Ya hablaremos de Žižek, de Paul Preciado, y de otros, y de otras. Ya vendrán el vino y las palabras de cerca, mirándonos. Ninguna pandemia es eterna, y esta no lo va a ser porque, en el fondo, la peor pandemia es la negación de las pulsiones de la vida, y esa no va a llegar nunca a nosotros.
El domingo en la noche regresó tu voz, larga, y se estiró en la mesa junto al libro de Sebald. Y detrás de tu voz, tu cuerpo, fuerte, inmenso, lleno de brillos duros. Tres minutos después de la medianoche, encima de la mesa, tu voz y tu cuerpo armaron su fiesta. Borraron todo lo que había: lámparas, dos mates con bombilla, el cenicero de We are a culture of many cultures y dos hojas a medio escribir con tres frases en tinta roja. Yo sólo te veía y me quedaba en mí y sonreía fascinado en la silla de espaldar forrado con hule negro. Excepto el hule de la silla, no había nada más negro en la habitación. Y la madera del techo se sumaba a la fiesta y abrigaba más que de costumbre a mis huesos fríos.
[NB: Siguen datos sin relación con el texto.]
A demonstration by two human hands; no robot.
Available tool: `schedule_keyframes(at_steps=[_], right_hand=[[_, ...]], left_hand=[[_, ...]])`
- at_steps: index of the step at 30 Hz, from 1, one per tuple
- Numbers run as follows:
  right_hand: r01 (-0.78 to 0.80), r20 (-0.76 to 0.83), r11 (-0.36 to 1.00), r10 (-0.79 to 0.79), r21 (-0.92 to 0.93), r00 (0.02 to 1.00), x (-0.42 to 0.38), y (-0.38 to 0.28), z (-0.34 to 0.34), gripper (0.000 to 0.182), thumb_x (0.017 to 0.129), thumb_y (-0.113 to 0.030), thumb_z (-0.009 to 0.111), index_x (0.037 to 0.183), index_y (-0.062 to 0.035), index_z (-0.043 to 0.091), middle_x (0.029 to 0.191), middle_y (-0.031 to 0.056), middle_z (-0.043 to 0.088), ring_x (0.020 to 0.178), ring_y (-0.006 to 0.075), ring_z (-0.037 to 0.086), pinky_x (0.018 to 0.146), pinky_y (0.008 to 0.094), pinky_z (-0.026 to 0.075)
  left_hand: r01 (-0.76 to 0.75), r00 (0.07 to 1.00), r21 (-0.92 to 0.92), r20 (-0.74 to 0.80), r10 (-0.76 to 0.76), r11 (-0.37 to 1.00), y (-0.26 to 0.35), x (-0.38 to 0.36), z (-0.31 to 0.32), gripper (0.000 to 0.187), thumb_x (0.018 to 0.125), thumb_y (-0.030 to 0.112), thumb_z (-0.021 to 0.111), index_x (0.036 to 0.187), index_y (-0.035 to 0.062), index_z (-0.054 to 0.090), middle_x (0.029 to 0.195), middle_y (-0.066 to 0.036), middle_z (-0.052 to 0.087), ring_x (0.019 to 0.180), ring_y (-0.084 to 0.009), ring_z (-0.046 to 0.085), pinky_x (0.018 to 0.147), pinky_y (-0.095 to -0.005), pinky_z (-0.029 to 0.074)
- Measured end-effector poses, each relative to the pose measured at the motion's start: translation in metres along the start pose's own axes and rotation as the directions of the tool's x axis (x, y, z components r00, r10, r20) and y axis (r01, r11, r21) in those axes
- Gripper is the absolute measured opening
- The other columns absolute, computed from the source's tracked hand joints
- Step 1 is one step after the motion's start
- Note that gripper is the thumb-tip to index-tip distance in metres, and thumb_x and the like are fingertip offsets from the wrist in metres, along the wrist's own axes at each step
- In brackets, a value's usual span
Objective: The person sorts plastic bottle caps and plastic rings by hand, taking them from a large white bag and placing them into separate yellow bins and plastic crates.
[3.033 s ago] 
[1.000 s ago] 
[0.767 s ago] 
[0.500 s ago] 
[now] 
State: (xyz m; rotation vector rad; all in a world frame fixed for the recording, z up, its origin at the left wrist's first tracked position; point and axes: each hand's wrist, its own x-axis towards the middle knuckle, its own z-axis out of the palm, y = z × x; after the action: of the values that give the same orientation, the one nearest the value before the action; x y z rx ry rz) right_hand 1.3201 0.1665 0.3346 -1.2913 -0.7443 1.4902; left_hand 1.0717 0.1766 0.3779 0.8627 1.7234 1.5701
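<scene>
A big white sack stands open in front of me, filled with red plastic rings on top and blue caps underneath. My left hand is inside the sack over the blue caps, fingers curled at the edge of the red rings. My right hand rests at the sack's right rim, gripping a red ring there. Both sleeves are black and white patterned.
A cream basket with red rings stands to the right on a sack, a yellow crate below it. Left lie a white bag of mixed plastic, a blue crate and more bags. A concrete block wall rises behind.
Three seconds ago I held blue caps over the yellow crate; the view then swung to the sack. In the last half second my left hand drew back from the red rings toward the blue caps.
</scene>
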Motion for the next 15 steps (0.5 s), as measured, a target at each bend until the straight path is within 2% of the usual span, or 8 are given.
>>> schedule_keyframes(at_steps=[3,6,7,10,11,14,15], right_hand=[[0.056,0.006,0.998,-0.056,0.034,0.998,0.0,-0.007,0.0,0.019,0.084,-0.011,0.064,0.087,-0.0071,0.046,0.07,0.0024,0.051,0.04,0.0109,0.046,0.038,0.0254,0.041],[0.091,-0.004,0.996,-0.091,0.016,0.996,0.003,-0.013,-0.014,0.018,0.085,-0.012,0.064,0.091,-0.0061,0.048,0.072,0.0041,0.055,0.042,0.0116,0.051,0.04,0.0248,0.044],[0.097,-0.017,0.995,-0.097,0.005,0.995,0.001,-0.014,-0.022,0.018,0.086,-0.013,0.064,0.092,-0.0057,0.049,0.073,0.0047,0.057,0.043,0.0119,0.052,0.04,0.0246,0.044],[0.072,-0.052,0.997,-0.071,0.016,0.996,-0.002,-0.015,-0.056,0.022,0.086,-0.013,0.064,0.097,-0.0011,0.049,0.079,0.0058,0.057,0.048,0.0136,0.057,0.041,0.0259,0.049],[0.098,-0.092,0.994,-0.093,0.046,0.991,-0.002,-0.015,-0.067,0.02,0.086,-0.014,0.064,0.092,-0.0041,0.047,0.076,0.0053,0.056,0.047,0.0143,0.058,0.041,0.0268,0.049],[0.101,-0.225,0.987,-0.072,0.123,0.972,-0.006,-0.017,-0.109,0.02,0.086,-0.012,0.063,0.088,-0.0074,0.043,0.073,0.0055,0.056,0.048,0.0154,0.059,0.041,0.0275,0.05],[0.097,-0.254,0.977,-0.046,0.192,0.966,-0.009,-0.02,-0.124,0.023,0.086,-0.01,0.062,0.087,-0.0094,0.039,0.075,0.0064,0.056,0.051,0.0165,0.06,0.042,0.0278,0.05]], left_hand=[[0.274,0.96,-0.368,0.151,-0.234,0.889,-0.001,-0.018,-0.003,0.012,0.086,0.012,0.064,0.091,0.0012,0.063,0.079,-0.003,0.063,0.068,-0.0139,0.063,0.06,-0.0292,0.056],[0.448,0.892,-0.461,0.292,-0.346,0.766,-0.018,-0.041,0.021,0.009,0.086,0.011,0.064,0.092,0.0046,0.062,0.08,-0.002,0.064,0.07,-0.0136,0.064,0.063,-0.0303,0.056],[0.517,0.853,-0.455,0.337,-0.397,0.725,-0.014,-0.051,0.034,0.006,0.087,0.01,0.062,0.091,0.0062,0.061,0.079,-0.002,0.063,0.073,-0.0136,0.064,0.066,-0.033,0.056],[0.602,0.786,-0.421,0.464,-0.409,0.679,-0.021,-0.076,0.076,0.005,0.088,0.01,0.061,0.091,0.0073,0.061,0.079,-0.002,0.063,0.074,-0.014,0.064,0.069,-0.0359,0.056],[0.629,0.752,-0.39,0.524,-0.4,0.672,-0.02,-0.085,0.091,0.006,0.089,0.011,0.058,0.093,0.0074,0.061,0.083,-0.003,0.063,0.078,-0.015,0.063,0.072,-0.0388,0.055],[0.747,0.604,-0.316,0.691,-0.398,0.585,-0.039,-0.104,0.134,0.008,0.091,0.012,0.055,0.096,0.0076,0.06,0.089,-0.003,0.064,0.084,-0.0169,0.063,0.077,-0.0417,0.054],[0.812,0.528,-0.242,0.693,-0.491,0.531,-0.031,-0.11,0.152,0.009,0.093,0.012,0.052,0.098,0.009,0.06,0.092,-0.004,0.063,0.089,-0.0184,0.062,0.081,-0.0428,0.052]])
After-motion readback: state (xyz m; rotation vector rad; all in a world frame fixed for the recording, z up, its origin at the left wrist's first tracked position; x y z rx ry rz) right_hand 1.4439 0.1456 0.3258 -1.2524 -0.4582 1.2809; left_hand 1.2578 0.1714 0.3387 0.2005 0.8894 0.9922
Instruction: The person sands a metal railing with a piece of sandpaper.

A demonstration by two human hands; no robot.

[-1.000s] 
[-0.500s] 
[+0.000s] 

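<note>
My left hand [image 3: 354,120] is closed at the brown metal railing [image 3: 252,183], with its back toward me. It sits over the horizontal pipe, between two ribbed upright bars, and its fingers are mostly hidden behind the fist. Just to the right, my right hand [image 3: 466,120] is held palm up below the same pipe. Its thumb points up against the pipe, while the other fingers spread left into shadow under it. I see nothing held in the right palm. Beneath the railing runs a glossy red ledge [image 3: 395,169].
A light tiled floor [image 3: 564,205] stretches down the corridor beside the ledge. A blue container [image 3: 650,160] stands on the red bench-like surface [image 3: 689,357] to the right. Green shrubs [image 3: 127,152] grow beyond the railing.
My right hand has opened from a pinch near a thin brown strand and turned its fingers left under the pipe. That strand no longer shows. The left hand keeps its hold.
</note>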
Cuando descubrí que el cuerpo y la voz eran los tuyos, me di a la tarea de repasar los días y las noches con vos, las distancias y las caminatas. E incluso completé la historia del plan fallido de la tarde juntos que había empezado a escribir en las dos hojas con tinta roja. Y le sumé un café al domingo y no fue suficiente y luego serví dos vasos de mezcal y te invité a tomarlo agarrándote las manos.
Y al final, cuando la voz y el cuerpo descansaron, me acerqué y retomé el pedacito down de la existencia. Y volví a ordenar las cosas de la mesa. Acerqué el cenicero de We are a culture of many cultures, y casi lo llené escuchando Maldigo del alto cielo cantado por Pascuala Ilabaca.
Antes de la pandemia ya estábamos jodidos, Marg. Este pedazo del mundo llamado Colombia siempre ha sido un cementerio. Pero pese a todo, ahora, viví, sacate de la piel esa amargura, y de paso, esa frasecita que me botaste la última vez que nos vimos cara a cara, la de que “suicidio en Colombia es cruzar la calle cuando el semáforo está en verde y no ser atropellado por un auto”.